■ **WHAT IS NEEDED**
Retype every line from the start of the data down to and including the line with "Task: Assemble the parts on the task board". Skip the pictures.

■ **INFORMATION SUPPLIED**

◇ ◇ ◇

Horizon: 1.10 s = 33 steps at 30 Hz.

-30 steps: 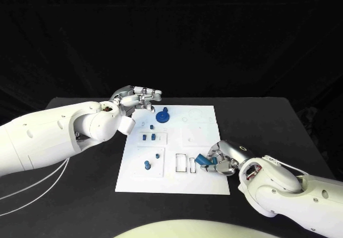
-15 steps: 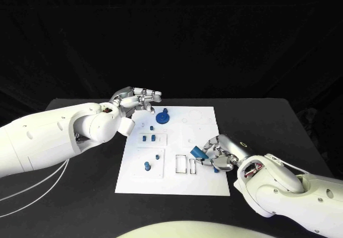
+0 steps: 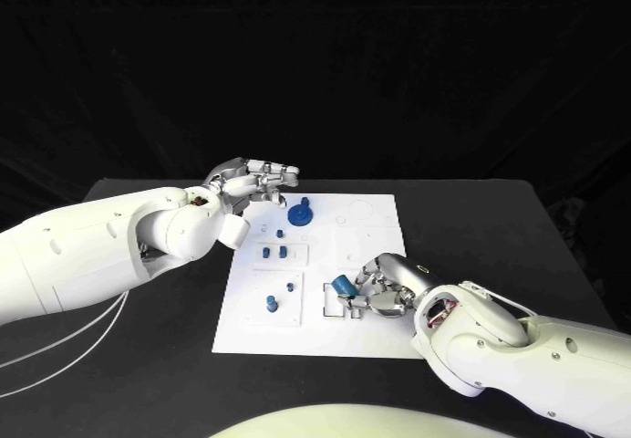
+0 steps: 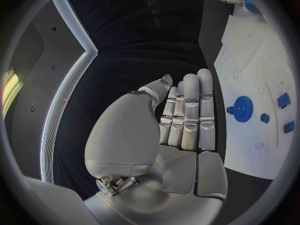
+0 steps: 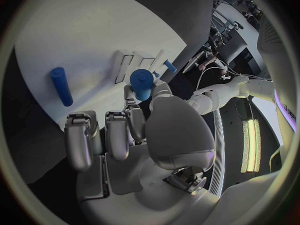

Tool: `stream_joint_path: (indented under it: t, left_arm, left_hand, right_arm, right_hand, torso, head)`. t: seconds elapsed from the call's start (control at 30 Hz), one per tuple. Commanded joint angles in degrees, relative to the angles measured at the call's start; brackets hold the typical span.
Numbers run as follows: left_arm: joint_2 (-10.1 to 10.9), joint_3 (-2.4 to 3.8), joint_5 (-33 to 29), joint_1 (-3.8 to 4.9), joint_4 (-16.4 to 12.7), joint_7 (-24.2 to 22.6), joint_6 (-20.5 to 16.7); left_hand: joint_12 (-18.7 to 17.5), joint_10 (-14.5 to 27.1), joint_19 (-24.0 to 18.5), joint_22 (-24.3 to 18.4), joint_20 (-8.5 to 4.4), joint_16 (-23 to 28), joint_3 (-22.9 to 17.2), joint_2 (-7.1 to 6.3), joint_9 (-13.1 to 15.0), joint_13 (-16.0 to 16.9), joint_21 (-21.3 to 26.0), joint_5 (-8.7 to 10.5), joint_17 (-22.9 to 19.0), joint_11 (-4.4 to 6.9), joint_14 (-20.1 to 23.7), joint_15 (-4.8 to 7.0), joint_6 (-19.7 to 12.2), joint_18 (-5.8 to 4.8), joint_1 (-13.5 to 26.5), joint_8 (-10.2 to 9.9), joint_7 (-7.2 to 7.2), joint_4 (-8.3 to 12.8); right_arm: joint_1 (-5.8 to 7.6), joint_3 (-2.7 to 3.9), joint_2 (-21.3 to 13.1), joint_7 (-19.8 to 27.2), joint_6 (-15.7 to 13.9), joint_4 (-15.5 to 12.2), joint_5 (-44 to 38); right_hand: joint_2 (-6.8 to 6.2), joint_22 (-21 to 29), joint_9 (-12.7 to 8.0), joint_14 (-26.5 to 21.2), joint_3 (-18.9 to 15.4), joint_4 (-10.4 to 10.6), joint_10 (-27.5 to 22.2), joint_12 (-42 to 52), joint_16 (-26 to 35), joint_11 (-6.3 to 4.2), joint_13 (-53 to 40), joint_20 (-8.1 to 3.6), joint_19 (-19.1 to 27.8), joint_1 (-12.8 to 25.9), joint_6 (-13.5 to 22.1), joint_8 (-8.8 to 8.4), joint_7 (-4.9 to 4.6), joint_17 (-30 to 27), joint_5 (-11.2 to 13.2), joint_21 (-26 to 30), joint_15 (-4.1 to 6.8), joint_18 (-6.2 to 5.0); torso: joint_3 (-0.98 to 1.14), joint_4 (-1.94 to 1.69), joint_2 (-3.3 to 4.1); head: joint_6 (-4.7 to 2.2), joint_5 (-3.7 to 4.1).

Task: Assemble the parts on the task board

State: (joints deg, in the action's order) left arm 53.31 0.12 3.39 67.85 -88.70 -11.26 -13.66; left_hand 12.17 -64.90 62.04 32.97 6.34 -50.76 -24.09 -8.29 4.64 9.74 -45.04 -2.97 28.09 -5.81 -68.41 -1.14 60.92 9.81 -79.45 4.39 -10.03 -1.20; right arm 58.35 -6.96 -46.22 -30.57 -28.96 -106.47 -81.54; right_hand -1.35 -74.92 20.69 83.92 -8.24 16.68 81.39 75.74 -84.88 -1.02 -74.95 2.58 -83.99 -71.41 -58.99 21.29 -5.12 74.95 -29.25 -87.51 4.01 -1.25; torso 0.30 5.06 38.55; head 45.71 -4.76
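The white task board (image 3: 371, 239) lies in the middle of the black table. My right hand (image 3: 389, 294) hovers over the board's near right part and pinches a short blue cylinder (image 3: 345, 285) above the two rectangular slots (image 3: 336, 303). In the right wrist view the hand (image 5: 150, 140) holds that cylinder (image 5: 142, 83) upright between thumb and a finger. A second blue peg (image 5: 61, 86) lies flat on the board (image 5: 75, 30). My left hand (image 3: 253, 177) floats at the board's far left corner, fingers straight and holding nothing (image 4: 181, 120).
A blue gear (image 3: 300, 216) stands at the board's far left, also visible as the blue gear (image 4: 240, 106) in the left wrist view. Small blue pieces (image 3: 273, 251) sit in the middle-left plate and others (image 3: 273, 303) in the near-left one. Black table surrounds the board.
My right hand has carried the blue cylinder leftward across the board, from its right edge to above the rectangular slots. The left arm has stayed still.
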Motion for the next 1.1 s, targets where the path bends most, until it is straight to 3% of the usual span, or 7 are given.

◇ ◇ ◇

■ **WRITTEN RESPONSE**
Horizon: 1.10 s = 33 steps at 30 Hz.

-30 steps: 
-15 steps: 
+0 steps: 
+0 steps: 
+0 steps: 

Tool: `stream_joint_path: (indented under it: t, left_arm, left_hand, right_arm, right_hand, torso, head)`. t: seconds elapsed from the call's start (control at 30 Hz), one per tuple. Commanded joint angles in degrees, relative to the angles measured at the call's start; brackets hold the typical span.
Numbers run as follows: left_arm: joint_2 (-10.1 to 10.9), joint_3 (-2.4 to 3.8), joint_5 (-33 to 29), joint_1 (-3.8 to 4.9), joint_4 (-16.4 to 12.7), joint_7 (-24.2 to 22.6), joint_6 (-20.5 to 16.7); left_hand: joint_12 (-18.7 to 17.5), joint_10 (-14.5 to 27.1), joint_19 (-24.0 to 18.5), joint_22 (-24.3 to 18.4), joint_20 (-8.5 to 4.4), joint_16 (-23 to 28), joint_3 (-22.9 to 17.2), joint_2 (-7.1 to 6.3), joint_9 (-13.1 to 15.0), joint_13 (-16.0 to 16.9), joint_21 (-21.3 to 26.0), joint_5 (-8.7 to 10.5), joint_17 (-22.9 to 19.0), joint_11 (-4.4 to 6.9), joint_14 (-20.1 to 23.7), joint_15 (-4.8 to 7.0), joint_6 (-19.7 to 12.2), joint_18 (-5.8 to 4.8), joint_1 (-13.5 to 26.5), joint_8 (-10.2 to 9.9), joint_7 (-7.2 to 7.2), joint_4 (-8.3 to 12.8); right_arm: joint_1 (-5.8 to 7.6), joint_3 (-2.7 to 3.9), joint_2 (-21.3 to 13.1), joint_7 (-19.8 to 27.2), joint_6 (-15.7 to 13.9), joint_4 (-15.5 to 12.2), joint_5 (-44 to 38); right_hand: joint_2 (-6.8 to 6.2), joint_22 (-21 to 29), joint_9 (-12.7 to 8.0), joint_14 (-26.5 to 21.2), joint_3 (-18.9 to 15.4), joint_4 (-10.4 to 10.6), joint_10 (-27.5 to 22.2), joint_12 (-42 to 52), joint_16 (-26 to 35), joint_11 (-6.3 to 4.2), joint_13 (-53 to 40), joint_20 (-8.1 to 3.6), joint_19 (-19.1 to 27.8), joint_1 (-12.8 to 25.9), joint_6 (-13.5 to 22.1), joint_8 (-8.8 to 8.4), joint_7 (-4.9 to 4.6), joint_17 (-30 to 27), joint_5 (-11.2 to 13.2), joint_21 (-26 to 30), joint_15 (-4.1 to 6.8), joint_18 (-6.2 to 5.0); torso: joint_3 (-0.98 to 1.14), joint_4 (-1.94 to 1.69), joint_2 (-3.3 to 4.1); head: joint_6 (-4.7 to 2.2), joint_5 (-3.7 to 4.1).

Task: Assemble the parts on the task board

The given output is the complete response.